▸ ACTIVITY
Among the lines below, keep only those from the one containing "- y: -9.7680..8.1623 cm" through the one containing "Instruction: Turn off", and reproduce them exactly.

======

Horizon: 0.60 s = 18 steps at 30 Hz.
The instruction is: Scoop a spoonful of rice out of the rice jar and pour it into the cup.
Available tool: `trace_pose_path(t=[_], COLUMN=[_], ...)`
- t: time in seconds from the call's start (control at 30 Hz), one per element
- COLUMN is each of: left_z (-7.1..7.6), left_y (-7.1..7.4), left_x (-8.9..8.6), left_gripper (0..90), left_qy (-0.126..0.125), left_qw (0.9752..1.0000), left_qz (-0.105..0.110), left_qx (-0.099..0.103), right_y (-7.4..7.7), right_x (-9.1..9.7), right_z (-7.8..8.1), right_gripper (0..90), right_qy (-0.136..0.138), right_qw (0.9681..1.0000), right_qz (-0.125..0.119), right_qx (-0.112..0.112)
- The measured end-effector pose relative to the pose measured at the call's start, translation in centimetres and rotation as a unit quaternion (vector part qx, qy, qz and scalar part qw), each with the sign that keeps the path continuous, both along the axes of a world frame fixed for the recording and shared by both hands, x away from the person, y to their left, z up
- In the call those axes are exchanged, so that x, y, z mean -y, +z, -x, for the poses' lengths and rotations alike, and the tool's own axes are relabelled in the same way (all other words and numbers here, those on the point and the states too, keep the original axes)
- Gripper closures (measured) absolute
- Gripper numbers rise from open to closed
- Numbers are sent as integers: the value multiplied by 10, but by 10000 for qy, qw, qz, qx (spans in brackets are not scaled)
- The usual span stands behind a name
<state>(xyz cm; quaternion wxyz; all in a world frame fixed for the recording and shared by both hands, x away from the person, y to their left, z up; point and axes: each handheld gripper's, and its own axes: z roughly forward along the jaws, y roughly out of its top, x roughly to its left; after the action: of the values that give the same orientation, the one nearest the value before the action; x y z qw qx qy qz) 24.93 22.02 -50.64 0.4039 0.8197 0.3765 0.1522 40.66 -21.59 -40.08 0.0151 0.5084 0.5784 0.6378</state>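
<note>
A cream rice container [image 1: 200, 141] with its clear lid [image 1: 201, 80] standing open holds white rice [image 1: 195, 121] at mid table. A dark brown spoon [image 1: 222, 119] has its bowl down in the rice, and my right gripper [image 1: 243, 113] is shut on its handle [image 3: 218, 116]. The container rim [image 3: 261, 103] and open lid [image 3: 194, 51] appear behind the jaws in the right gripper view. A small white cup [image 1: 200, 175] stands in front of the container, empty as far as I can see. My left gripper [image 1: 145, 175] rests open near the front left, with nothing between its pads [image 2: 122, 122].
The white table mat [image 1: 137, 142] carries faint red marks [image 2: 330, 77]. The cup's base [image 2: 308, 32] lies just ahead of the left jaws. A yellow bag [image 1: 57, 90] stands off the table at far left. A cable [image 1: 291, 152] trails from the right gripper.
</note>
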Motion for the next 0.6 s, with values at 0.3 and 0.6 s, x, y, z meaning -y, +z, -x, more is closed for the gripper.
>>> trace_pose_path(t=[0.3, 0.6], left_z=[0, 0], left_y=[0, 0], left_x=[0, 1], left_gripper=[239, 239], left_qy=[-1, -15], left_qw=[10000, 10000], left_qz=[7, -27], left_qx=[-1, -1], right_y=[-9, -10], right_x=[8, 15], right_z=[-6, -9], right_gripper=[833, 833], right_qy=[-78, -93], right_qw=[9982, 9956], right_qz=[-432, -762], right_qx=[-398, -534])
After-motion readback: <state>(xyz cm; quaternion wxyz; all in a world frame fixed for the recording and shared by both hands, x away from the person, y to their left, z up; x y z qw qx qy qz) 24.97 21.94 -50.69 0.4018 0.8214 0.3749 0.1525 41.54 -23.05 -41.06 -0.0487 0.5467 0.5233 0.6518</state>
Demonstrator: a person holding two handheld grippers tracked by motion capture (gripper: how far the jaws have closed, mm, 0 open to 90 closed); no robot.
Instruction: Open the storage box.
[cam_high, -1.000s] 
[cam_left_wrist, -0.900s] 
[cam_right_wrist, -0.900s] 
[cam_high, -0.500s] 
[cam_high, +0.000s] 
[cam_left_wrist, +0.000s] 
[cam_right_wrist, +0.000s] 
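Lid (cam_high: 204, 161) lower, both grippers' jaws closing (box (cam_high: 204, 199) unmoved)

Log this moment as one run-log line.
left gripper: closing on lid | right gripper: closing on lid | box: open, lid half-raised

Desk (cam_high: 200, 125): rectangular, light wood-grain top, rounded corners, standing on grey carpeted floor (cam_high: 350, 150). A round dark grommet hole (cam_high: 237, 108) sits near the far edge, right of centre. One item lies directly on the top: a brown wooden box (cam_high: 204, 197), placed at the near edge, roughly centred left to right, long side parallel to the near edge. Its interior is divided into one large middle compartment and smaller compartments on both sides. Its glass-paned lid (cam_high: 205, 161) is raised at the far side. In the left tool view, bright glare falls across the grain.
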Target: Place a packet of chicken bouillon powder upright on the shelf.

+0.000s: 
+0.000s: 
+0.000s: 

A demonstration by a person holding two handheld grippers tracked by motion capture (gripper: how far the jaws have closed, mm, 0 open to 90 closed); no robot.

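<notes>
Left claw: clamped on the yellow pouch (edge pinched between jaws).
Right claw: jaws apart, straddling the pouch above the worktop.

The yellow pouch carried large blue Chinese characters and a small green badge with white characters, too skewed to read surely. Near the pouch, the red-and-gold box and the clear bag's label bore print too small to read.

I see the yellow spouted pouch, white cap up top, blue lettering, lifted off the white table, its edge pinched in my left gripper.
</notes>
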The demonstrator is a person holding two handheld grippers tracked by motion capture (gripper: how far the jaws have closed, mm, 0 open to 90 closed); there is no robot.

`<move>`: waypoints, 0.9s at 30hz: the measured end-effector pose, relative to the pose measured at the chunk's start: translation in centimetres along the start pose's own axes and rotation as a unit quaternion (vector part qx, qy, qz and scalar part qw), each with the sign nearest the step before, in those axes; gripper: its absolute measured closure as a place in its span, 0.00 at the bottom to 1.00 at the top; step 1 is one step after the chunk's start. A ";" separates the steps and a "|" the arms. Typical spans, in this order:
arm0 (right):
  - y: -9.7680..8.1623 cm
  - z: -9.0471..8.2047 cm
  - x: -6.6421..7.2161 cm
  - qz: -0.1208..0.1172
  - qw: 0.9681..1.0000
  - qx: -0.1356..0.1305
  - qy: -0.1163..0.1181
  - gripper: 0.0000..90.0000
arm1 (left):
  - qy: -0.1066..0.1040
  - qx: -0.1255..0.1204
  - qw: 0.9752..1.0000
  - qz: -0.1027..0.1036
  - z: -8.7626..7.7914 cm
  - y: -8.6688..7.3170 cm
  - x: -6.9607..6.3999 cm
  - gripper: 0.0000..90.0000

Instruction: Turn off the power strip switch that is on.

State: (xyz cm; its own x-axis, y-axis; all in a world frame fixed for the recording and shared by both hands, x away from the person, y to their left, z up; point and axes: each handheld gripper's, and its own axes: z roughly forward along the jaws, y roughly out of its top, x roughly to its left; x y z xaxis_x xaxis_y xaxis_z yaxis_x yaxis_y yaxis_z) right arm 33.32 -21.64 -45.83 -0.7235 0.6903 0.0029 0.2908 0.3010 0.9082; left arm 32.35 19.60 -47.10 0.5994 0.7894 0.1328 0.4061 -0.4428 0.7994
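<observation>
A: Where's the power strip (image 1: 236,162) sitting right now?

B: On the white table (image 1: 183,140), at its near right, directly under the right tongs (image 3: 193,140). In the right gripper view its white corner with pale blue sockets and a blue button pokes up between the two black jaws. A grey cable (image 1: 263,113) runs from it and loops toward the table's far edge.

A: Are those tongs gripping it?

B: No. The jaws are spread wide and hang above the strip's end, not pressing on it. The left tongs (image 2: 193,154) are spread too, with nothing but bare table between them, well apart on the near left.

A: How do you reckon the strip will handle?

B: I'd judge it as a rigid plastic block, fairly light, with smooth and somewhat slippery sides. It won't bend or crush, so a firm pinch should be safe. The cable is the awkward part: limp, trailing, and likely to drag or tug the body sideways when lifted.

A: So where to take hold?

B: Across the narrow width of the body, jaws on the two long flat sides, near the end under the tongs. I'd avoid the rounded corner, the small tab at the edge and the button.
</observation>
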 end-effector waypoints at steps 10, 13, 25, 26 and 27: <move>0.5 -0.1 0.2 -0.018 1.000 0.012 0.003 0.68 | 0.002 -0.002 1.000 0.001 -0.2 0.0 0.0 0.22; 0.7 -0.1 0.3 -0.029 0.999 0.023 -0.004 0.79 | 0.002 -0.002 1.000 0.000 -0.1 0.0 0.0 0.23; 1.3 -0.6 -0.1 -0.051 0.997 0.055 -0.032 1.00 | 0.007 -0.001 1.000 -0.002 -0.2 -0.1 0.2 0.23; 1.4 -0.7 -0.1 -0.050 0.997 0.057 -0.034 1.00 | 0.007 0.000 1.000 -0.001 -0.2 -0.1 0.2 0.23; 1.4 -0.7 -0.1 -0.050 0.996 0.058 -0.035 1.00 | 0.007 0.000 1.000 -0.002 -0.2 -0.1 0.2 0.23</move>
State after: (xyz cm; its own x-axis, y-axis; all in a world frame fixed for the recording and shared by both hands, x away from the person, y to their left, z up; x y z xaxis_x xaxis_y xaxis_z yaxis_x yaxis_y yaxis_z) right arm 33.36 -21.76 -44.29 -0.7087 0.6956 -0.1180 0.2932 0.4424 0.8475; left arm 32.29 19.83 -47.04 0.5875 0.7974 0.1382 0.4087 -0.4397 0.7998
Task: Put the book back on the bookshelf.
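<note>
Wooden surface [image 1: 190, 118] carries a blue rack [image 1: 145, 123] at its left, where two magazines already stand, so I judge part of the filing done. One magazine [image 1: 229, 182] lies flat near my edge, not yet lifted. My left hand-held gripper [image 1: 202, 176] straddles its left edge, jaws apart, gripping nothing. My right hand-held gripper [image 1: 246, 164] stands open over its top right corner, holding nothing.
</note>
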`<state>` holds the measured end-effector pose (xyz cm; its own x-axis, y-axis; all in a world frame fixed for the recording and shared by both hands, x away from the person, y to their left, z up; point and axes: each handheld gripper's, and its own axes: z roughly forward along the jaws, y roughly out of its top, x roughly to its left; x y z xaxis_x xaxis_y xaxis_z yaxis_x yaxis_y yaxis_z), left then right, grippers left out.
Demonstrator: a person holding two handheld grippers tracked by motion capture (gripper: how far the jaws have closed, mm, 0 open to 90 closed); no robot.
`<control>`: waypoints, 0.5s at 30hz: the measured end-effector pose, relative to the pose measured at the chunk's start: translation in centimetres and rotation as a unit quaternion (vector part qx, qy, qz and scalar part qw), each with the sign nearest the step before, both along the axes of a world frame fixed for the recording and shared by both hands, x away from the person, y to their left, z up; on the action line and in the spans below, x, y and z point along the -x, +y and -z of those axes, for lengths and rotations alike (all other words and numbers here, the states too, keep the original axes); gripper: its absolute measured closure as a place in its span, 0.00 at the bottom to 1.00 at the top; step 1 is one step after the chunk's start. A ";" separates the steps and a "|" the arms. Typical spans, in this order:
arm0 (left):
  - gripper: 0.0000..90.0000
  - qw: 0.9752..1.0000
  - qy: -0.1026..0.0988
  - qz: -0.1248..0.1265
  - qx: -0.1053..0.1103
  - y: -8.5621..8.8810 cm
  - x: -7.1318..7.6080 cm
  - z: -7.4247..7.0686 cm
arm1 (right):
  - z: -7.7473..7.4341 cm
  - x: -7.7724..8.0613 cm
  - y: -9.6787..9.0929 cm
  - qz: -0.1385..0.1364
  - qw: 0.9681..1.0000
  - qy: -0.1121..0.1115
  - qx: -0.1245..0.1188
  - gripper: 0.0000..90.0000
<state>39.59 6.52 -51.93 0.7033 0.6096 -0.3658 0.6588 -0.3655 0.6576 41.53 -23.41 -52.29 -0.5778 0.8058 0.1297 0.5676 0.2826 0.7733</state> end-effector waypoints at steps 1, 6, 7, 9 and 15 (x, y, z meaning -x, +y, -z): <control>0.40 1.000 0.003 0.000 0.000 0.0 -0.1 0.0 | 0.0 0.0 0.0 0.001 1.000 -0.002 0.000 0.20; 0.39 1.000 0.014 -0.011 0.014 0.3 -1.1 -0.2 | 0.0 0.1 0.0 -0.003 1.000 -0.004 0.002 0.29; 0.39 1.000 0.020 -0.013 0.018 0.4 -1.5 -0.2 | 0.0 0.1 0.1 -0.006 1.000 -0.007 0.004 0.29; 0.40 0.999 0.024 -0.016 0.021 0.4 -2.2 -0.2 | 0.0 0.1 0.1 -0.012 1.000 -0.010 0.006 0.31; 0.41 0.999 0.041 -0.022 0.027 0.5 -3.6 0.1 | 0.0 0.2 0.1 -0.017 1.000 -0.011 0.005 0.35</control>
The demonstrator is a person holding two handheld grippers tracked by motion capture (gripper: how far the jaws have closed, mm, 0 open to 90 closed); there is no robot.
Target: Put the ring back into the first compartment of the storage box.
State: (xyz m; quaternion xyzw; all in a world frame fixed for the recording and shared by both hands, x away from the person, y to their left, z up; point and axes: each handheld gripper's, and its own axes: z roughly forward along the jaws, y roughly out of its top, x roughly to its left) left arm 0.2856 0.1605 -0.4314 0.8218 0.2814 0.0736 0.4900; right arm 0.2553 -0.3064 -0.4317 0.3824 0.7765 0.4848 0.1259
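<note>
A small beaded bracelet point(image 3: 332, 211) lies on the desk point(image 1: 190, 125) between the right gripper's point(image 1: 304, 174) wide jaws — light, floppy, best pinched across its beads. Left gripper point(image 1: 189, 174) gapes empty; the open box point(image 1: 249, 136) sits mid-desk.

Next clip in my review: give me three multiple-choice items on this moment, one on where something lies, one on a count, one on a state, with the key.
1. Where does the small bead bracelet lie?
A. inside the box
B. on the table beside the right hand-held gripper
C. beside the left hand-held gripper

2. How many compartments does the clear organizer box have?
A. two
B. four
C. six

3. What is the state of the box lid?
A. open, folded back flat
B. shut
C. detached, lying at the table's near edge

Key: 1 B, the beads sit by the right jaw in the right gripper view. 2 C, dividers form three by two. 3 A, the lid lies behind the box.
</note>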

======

▸ EXERCISE ANSWER
  - y: -9.7680..8.1623 cm
  - z: -9.0471..8.2047 cm
  - x: -6.6421..7.2161 cm
  - qz: -0.1208..0.1172
  - qw: 0.9681..1.0000
  - qx: -0.1356..0.1305
  - qy: -0.1163..0.1181
  - gripper: 0.0000..90.0000
arm1 (left):
  - qy: -0.1066..0.1040
  - qx: -0.1255..0.1204
  - qw: 0.9752..1.0000
  - qz: -0.1027..0.1036
  - z: -8.7626..7.7914 cm
  - y: -8.6688..7.3170 cm
  - x: -6.9607..6.3999 cm
  - gripper: 0.0000..90.0000

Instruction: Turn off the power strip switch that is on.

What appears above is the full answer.